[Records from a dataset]

- Opening Delimiter -

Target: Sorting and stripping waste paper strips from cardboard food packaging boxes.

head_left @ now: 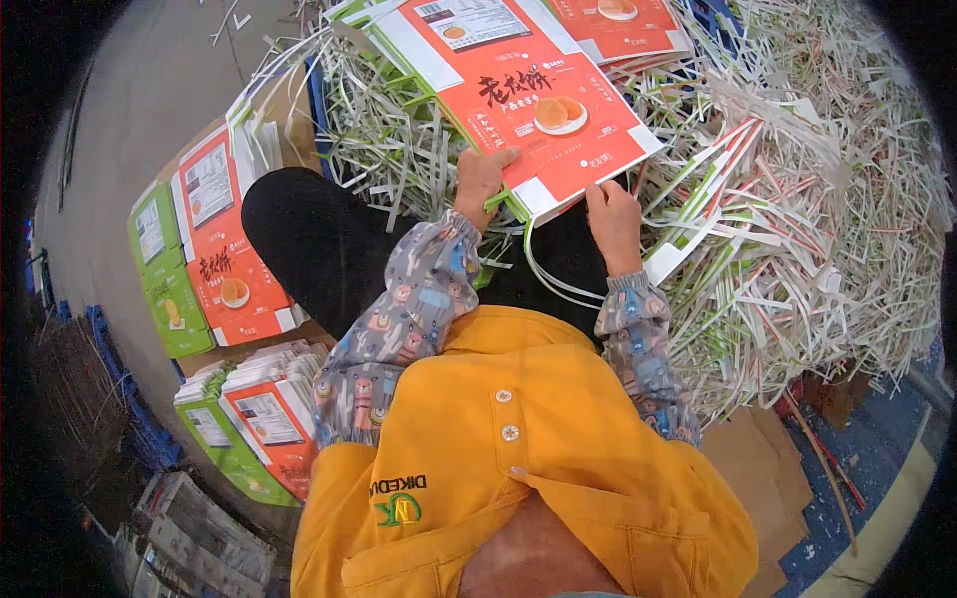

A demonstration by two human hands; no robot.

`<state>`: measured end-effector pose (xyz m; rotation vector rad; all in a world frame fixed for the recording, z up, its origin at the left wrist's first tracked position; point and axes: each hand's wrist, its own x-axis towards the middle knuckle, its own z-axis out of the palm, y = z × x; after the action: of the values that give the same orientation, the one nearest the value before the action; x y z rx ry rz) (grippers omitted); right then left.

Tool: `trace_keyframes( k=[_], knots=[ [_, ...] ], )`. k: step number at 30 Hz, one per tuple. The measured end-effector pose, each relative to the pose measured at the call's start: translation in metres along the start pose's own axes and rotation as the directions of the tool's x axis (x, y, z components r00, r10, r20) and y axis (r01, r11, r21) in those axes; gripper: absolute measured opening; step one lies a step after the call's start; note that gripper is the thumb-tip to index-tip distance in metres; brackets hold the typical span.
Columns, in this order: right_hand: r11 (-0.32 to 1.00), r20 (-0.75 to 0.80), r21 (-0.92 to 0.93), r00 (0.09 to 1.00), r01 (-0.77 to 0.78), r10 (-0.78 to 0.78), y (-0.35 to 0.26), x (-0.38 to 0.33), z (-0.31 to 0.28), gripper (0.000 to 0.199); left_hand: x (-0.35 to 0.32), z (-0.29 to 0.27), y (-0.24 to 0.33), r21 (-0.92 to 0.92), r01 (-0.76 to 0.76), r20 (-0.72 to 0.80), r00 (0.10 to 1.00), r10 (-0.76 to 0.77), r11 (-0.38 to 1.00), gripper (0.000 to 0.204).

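A stack of flat carton blanks [523,110], printed orange with white flaps and green edges, lies tilted over my knees and the heap of paper strips. My left hand [480,184] is closed on its lower left edge, thumb on top. At the near edge, my right hand [613,227] is closed with its fingertips at the stack's border; its palm side is hidden. A green strip pokes out by the left hand. From the stack's near corner a thin white strip [543,271] hangs in a curve toward the right wrist.
Cut paper strips [797,219] heap high on the right and under the stack. More orange blanks [623,30] lie at the far side. On my left stand stacks of green and orange blanks [224,249] on cardboard, with another group [264,419] nearer. Brown cardboard [753,478] lies near right.
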<state>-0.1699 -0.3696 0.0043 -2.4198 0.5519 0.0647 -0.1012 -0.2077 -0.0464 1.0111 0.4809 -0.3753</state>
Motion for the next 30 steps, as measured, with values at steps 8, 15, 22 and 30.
trace_keyframes(
  k=[8,15,22,30],
  knots=[
    [0.988,0.015,-0.146,0.999,0.044,-0.042,-0.001,0.001,0.009,0.034,-0.003,0.002,0.001,-0.022,-0.061,0.016,0.998,0.061,0.998,0.022],
    [0.976,0.063,-0.216,0.998,0.013,0.001,-0.009,0.003,0.009,0.036,0.005,-0.005,-0.009,0.147,-0.137,0.048,0.99,0.131,0.98,0.024],
    [0.97,0.096,-0.241,0.994,-0.021,0.045,-0.008,0.007,0.016,0.035,0.007,-0.006,-0.012,0.164,-0.225,0.09,0.973,0.213,0.96,0.021],
    [0.5,0.394,0.703,0.863,-0.505,0.317,-0.013,-0.018,0.017,0.038,-0.002,0.005,0.006,-0.029,-0.076,-0.019,0.997,0.075,0.997,0.024]
  ],
)
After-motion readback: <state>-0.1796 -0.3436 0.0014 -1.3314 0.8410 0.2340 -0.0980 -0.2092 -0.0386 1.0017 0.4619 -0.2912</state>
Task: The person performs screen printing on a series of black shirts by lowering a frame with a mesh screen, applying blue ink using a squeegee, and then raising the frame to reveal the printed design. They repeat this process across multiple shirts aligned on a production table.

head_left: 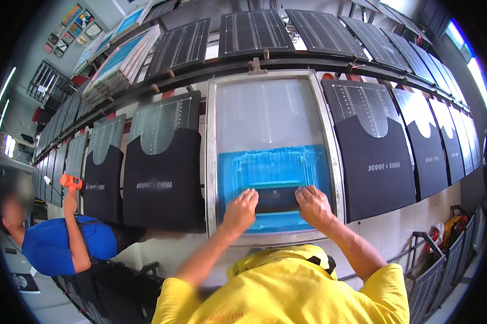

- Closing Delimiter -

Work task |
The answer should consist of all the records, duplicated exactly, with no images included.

Task answer |
Target: Sorting and stripping waste paper strips from cardboard food packaging boxes.

head_left @ now: 

A demonstration by two human hands; no robot.

`<state>`: measured end-effector pose (xyz m; rotation vector rad; all in a world frame fixed for the recording, z up, its origin at the left wrist's first tracked position; point and axes: each hand's wrist, its own x-axis towards the middle knuckle, its own z-axis out of the palm, y = z × x; after the action: of the values that give the same orientation, the one nearest the value before the action; x y z rx ry rz) (grippers omitted); right then left.

Tool: `trace_keyframes( k=[_], knots=[ [_, ...] ], )`. k: step number at 30 Hz, one per tuple. The measured end-effector pose, each relative to the pose measured at the call's start: translation in metres along the start pose's own axes and rotation as the directions of the tool's x axis (x, y, z components r00, r10, r20) and y axis (r01, r11, r21) in those axes; gripper: absolute measured opening; step one lies a step after the call's start; note that gripper is the thumb-tip to index-tip distance in metres; brackets hold the typical span.
Columns, in this order: right_hand: r11 (-0.32 to 1.00), r20 (-0.75 to 0.80), r21 (-0.92 to 0.93), r00 (0.09 to 1.00), r01 (-0.77 to 0.78), r10 (-0.78 to 0.78), y (-0.35 to 0.26), x (-0.38 to 0.33), z (-0.31 to 0.28), gripper (0.000 to 0.199); left_hand: x (-0.35 to 0.32), z (-0.29 to 0.27), y (-0.24 to 0.33), r21 (-0.92 to 0.92), r01 (-0.76 to 0.76), r20 (-0.72 to 0.80), r00 (0.10 to 1.00), r10 (-0.76 to 0.77), r11 (-0.38 to 1.00), gripper (0.000 to 0.204).

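A stack of flat carton blanks [523,110], printed orange with white flaps and green edges, lies tilted over my knees and the heap of paper strips. My left hand [480,184] is closed on its lower left edge, thumb on top. At the near edge, my right hand [613,227] is closed with its fingertips at the stack's border; its palm side is hidden. A green strip pokes out by the left hand. From the stack's near corner a thin white strip [543,271] hangs in a curve toward the right wrist.
Cut paper strips [797,219] heap high on the right and under the stack. More orange blanks [623,30] lie at the far side. On my left stand stacks of green and orange blanks [224,249] on cardboard, with another group [264,419] nearer. Brown cardboard [753,478] lies near right.
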<state>-0.1699 -0.3696 0.0043 -2.4198 0.5519 0.0647 -0.1012 -0.2077 -0.0464 1.0111 0.4809 -0.3753</state>
Motion for the next 30 steps, as measured, with values at steps 8, 15, 22 and 30.
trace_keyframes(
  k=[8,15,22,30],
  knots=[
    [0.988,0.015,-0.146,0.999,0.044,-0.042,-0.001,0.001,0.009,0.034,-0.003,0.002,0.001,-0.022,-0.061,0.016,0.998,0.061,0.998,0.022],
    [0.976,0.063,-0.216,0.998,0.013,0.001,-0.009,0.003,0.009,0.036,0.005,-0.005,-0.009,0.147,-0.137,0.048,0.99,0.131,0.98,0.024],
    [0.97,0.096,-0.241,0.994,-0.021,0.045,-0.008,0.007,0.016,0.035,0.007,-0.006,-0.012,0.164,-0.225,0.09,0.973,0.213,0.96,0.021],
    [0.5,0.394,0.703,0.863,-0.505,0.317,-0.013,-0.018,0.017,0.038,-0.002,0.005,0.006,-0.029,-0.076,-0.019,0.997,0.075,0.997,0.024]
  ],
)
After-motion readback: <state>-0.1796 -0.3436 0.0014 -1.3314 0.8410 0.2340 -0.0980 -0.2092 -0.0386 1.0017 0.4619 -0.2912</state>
Task: The person performs screen printing on a series of black shirts by lowering a frame with a mesh screen, applying blue ink using a squeegee, and then raising the frame to reveal the printed design. They repeat this process across multiple shirts aligned on a production table.

head_left: 

Nothing else remains to be done in this exercise.